_Assigned task:_
Give back all of the data exactly as written.

_Listed records:_
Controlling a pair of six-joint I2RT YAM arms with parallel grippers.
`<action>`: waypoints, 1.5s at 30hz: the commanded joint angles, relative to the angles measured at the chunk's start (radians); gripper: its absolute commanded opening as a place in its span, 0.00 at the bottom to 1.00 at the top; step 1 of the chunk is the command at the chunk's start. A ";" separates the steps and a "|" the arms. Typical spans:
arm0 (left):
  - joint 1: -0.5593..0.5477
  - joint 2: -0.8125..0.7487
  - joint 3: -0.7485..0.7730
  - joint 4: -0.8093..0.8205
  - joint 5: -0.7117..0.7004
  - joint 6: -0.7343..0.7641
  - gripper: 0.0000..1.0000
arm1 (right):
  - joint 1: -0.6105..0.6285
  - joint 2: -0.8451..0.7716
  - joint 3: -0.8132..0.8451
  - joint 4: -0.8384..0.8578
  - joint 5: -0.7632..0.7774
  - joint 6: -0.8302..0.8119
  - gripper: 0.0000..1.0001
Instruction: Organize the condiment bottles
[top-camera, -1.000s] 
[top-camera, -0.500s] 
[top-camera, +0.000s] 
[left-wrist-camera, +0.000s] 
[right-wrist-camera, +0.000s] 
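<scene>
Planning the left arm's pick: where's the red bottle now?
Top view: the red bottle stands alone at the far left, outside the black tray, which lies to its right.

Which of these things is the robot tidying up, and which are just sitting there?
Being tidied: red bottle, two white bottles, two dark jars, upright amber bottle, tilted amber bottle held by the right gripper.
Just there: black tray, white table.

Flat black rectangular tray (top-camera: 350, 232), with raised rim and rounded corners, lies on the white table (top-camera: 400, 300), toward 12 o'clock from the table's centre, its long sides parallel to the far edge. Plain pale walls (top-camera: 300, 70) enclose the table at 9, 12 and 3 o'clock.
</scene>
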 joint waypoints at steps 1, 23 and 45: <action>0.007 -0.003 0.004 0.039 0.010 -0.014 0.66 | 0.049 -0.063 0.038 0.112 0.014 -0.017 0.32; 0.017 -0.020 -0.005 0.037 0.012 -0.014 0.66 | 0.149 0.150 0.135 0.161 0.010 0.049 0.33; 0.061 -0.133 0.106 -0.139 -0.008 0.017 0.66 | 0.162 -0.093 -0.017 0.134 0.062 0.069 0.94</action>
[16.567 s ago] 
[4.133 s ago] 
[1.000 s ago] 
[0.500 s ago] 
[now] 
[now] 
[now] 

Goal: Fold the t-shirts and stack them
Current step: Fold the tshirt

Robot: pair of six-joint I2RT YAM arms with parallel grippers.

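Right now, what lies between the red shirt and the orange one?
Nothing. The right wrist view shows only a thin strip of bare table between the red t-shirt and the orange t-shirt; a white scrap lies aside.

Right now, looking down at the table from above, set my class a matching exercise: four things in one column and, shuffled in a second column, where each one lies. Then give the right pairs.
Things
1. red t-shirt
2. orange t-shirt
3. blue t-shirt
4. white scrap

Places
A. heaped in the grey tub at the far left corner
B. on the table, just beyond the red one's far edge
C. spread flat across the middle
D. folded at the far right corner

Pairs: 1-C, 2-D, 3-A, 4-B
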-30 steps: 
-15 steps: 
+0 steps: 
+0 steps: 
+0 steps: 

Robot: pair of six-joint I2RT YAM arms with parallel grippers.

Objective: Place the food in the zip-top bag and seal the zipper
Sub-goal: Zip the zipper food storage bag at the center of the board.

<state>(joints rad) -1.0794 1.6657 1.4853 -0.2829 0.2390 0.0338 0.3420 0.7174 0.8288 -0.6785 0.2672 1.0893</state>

_Solution to this exercise:_
Controlling a pair of six-joint I2RT YAM arms with parallel grippers.
`<action>`: waypoints, 1.5s at 30hz: the commanded joint angles, relative to the angles measured at the chunk's start (radians); gripper: its absolute commanded opening as a place in its span, 0.00 at the bottom to 1.00 at the top; step 1 of the chunk is the command at the chunk's start. A ";" separates the steps and a "|" the arms. Typical spans:
arm0 (left):
  - joint 1: -0.5593..0.5477
  - joint 2: -0.8125..0.7487
  - joint 3: -0.7485..0.7730
  - joint 4: -0.8093..0.8205
  - joint 5: -0.7117..0.7004
  - joint 6: -0.7343..0.7641
  - gripper: 0.0000..1.0000
arm1 (right):
  - joint 1: -0.6105..0.6285
  - joint 2: -0.8451..0.7716
  - joint 3: -0.8132..0.8451
  - joint 4: -0.8384..0.8578
  - joint 5: -0.7632..0.7774
  - joint 6: -0.8302..0.8119
  - gripper: 0.0000..1.0001
Instruction: Organize the condiment bottles
[top-camera, -1.000s] 
[top-camera, -0.500s] 
[top-camera, +0.000s] 
[left-wrist-camera, +0.000s] 
[right-wrist-camera, +0.000s] 
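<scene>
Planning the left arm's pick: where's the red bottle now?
Top view: the red bottle stands alone at the far left, outside the black tray, which lies to its right.

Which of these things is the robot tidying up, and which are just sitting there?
Being tidied: red bottle, two white bottles, two dark jars, upright amber bottle, tilted amber bottle held by the right gripper.
Just there: black tray, white table.

Flat black rectangular tray (top-camera: 350, 232), with raised rim and rounded corners, lies on the white table (top-camera: 400, 300), toward 12 o'clock from the table's centre, its long sides parallel to the far edge. Plain pale walls (top-camera: 300, 70) enclose the table at 9, 12 and 3 o'clock.
</scene>
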 joint waypoints at steps 1, 23 and 45: <action>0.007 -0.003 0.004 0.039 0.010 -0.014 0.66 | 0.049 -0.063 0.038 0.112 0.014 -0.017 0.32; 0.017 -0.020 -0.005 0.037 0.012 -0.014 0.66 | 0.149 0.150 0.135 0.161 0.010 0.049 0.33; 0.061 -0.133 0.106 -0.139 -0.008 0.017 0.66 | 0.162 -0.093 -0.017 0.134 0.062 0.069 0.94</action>
[16.567 s ago] 
[4.133 s ago] 
[1.000 s ago] 
[0.500 s ago] 
[now] 
[now] 
[now] 

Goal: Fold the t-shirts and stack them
Current step: Fold the tshirt

Robot: pair of six-joint I2RT YAM arms with parallel grippers.

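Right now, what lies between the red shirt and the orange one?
Nothing. The right wrist view shows only a thin strip of bare table between the red t-shirt and the orange t-shirt; a white scrap lies aside.

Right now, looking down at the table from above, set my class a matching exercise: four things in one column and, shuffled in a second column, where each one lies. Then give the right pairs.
Things
1. red t-shirt
2. orange t-shirt
3. blue t-shirt
4. white scrap

Places
A. heaped in the grey tub at the far left corner
B. on the table, just beyond the red one's far edge
C. spread flat across the middle
D. folded at the far right corner

Pairs: 1-C, 2-D, 3-A, 4-B
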-30 steps: 
-15 steps: 
+0 steps: 
+0 steps: 
+0 steps: 

Robot: pair of six-joint I2RT YAM arms with parallel grippers.

Objective: Place the food in the zip-top bag and seal the zipper
Sub-goal: Zip the zipper food storage bag at the center of the board.

<state>(joints rad) -1.0794 1.6657 1.4853 -0.2829 0.2390 0.0338 0.3420 0.7174 0.8288 -0.6785 0.2672 1.0893</state>

Work on the answer is now done.